López Larios’s removal appears to be an effort to prevent him and others from testifying in US courts about their negotiations with Bukele’s government. According to US indictments, Bukele officials had negotiated with MS-13 leaders since 2019 for looser prison regimes, reduced sentences, early releases, and protection from extradition, in return for lowering homicides and political support during elections.
Transparency and Anti-Corruption
Authorities’ excessive use of secrecy classifications and weak oversight by the institution tasked with enforcing the Access to Public Information Law hinder transparency and have contributed to increasing perceptions of public sector corruption.
El Salvador’s score on Transparency International’s Corruption Perceptions Index, which measures perceived public sector corruption globally, has fallen sharply from 36 in 2020 to a 13-year low of 30 in 2024.
The Supreme Court has classified President Bukele’s asset declaration, departing from previous practice and fueling concerns about official corruption.
Access to Abortion
El Salvador criminalizes abortion under all circumstances. For years, courts have convicted women who have experienced obstetric emergencies on charges of qualified homicide and sentenced them with up to 50 years in prison.
In December 2024, the Inter-American Court of Human Rights found El Salvador responsible for obstetric violence in the case of Beatriz, a woman denied an abortion in 2013 despite facing a high-risk pregnancy. The ruling was a landmark precedent for reproductive rights in the region.
Sexual Orientation and Gender Identity
El Salvador does not allow same-sex marriage or legal gender recognition for transgender people and lacks comprehensive anti-LGBT discrimination legislation. The legislature continues to ignore a 2022 Supreme Court order to create a legal gender recognition procedure that would allow trans people to change their names on identity documents.
Foreign Actors
In April, Bukele met with President Trump in the Oval Office to discuss migration and security cooperation. Bukele said he would not return Kilmar Abrego García, a Salvadoran man unlawfully deported from the United States in March. Abrego García was returned to the United States in June, where he faces migrant-smuggling charges.

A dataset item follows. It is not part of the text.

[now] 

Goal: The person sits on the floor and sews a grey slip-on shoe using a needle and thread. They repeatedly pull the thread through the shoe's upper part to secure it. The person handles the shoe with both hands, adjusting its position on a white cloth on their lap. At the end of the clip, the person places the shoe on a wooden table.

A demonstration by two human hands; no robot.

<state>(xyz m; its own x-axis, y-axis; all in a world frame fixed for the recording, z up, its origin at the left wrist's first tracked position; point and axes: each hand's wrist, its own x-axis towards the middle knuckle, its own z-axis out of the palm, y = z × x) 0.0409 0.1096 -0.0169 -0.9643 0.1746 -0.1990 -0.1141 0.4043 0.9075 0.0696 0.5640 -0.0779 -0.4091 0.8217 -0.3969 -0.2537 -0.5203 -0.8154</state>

The 2024 US State Department human rights report on El Salvador claimed there were “no credible reports of significant human rights abuses,” although it cited “complaints” and “reports” of mistreatment, extrajudicial executions, and disappearances. The 2023 report mentioned extrajudicial executions, torture, and “harsh and life-threatening prison conditions.”
In February, the government reached a US$1.4 billion agreement with the International Monetary Fund (IMF). The IMF has identified concerns over judicial independence as a factor in the country’s speculative-grade credit rating and as a barrier to foreign investment, and has issued recommendations relating to judicial transfers and tenure. An IMF review published in July found that these reforms had not been implemented. The review also noted delays in implementing some recommendations on transparency and anti-corruption.
In June, the European Union raised concerns for the first time about El Salvador’s deteriorating human rights situation at the UN Human Rights Council.